Connect Retool to Udacity by creating a REST API Resource with Udacity's enterprise API base URL and authentication token. Build queries in the Retool query editor to pull Nanodegree enrollment data, track student progress, and monitor cohort completion rates — creating a learning operations dashboard for organizations running employee upskilling programs.

Quick facts about this guide
FactValue
ToolUdacity
CategoryOther
MethodREST API Resource
DifficultyIntermediate
Time required25 minutes
Last updatedApril 2026

Why Connect Retool to Udacity?

Organizations using Udacity for employee upskilling often struggle with visibility into program progress. Udacity's native dashboard provides learner-level data, but L&D managers and HR business partners need aggregated views: which teams are completing their Nanodegrees on schedule, which employees are stuck, and whether the investment in specific programs is translating into completion rates that justify renewal.

Connecting Udacity to Retool lets you build an internal learning operations dashboard that pulls enrollment and progress data from Udacity's API and combines it with your HR system's employee records. You can create cohort-level completion charts, identify at-risk learners who have not logged in recently, and track time-to-completion across different departments or job functions — all in a single Retool app that your L&D team can share with business leaders without requiring Udacity admin access.

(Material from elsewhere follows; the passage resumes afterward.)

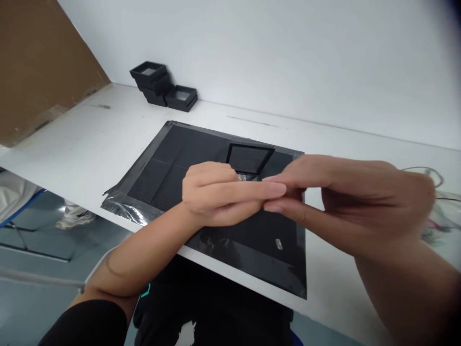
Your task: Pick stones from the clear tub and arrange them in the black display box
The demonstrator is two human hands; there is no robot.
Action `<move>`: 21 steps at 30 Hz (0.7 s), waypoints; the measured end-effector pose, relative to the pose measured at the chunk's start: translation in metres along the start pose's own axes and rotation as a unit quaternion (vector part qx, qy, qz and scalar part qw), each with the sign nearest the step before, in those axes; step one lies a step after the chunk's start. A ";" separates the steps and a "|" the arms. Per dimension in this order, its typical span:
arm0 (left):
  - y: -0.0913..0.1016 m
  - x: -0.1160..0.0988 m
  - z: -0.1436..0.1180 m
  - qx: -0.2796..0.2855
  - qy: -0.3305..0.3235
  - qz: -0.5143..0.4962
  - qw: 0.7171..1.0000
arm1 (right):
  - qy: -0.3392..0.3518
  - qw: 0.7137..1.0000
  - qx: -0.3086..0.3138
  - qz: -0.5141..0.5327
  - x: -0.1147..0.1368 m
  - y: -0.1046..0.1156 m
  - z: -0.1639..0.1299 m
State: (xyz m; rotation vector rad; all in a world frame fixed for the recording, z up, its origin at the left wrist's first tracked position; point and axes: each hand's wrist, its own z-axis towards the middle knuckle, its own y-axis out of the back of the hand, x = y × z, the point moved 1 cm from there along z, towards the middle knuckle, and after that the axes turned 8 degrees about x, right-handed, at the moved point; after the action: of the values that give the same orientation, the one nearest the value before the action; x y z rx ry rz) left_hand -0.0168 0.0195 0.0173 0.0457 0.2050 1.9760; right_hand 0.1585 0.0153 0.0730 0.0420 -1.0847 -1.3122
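Note:
My left hand (pixel 219 192) is closed, its fingertips meeting those of my right hand (pixel 345 202) above a black mat (pixel 158 178). The right hand pinches with thumb and finger at the same spot. Whatever lies between the fingertips is hidden. Behind the hands, an open black case with a dark framed lid (pixel 249 158) stands on the mat. Some small pale pieces (pixel 244 178) show at its base, and my left hand covers part of it. A small clear, shiny piece (pixel 279 244) lies on the mat below my fingertips.
Several black boxes with framed tops (pixel 151 79) stand stacked against the white wall at the back. Thin wires and a clear bag (pixel 441 216) lie at the right, partly behind my right hand. A brown panel (pixel 43 67) bounds the white table (pixel 72 139) at the left.

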 end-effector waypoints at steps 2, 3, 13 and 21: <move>-0.001 0.001 0.000 0.002 0.004 0.006 1.000 | -0.005 1.000 -0.003 0.004 -0.002 -0.001 0.000; -0.001 0.002 0.000 0.006 0.006 0.010 1.000 | -0.002 1.000 -0.008 0.004 -0.003 -0.002 0.000; -0.005 -0.006 -0.003 0.015 0.152 -0.096 0.984 | 0.050 0.994 -0.051 -0.076 -0.015 -0.013 -0.004; -0.007 -0.004 -0.004 0.050 0.125 -0.069 0.989 | 0.015 0.999 -0.032 -0.005 -0.026 -0.008 -0.005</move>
State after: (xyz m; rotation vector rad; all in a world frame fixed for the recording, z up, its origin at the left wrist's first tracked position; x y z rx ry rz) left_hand -0.0096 0.0179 0.0128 -0.1476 0.4586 1.8280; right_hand 0.1597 0.0301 0.0501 0.0187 -1.0184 -1.3498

For enterprise customers, this integration also enables automated workflows: a Retool Workflow can check weekly progress reports and send a Slack notification to managers when direct reports fall behind schedule, or trigger a re-engagement email campaign when learners have been inactive for more than two weeks. The combination of Retool's visual query builder and Udacity's API makes it straightforward to build the learning analytics tooling that Udacity's native interface does not provide.

Integration method

REST API Resource

Udacity's enterprise and learner API exposes enrollment, progress, and cohort data via REST endpoints accessible with an API authentication token. Retool connects by configuring a REST API Resource with Udacity's base URL and Bearer token, then building visual queries in the query editor to pull learner data. All requests are proxied server-side through Retool's backend, ensuring credentials never reach the browser. You can then combine Udacity data with your internal HR or people systems in a single Retool dashboard.

Prerequisites

  • A Udacity enterprise or business account with API access enabled (contact Udacity enterprise sales for API credentials)
  • An API authentication token or client credentials from Udacity's enterprise developer portal
  • Udacity enterprise admin or learning coordinator access to view enrollment and progress data
  • A Retool account (Cloud or self-hosted) with permission to add Resources
  • Optional: access to your internal HR database if you plan to join Udacity data with employee records

Step-by-step guide

1

Obtain Udacity API credentials

Udacity's API access for enterprise customers is managed through their enterprise program. Log into the Udacity for Business admin portal at https://business.udacity.com and navigate to the Integrations or API Settings section. If API access is not visible, contact your Udacity customer success manager to request API credentials — Udacity typically provides enterprise API access as part of their Business or Enterprise tier plans. Once API access is enabled, Udacity will provide you with either an API key, a Bearer token, or OAuth 2.0 client credentials (client ID and client secret). Note the authentication method and the base URL for the API — Udacity's enterprise API typically uses a base URL such as https://api.udacity.com/api/v1/enterprise/ or a program-specific subdomain provided during onboarding. Also note the specific endpoints available for your account: common enterprise endpoints include /enrollments (list all learner enrollments), /learners/{id}/progress (progress for a specific learner), /cohorts (list active cohorts), and /completions (list completed Nanodegrees). The exact endpoint paths vary by Udacity's API version and your enterprise agreement, so consult your Udacity API documentation or request it from your account manager. Store your API token securely — you will add it to Retool as a configuration variable in the next step rather than entering it directly in the resource form.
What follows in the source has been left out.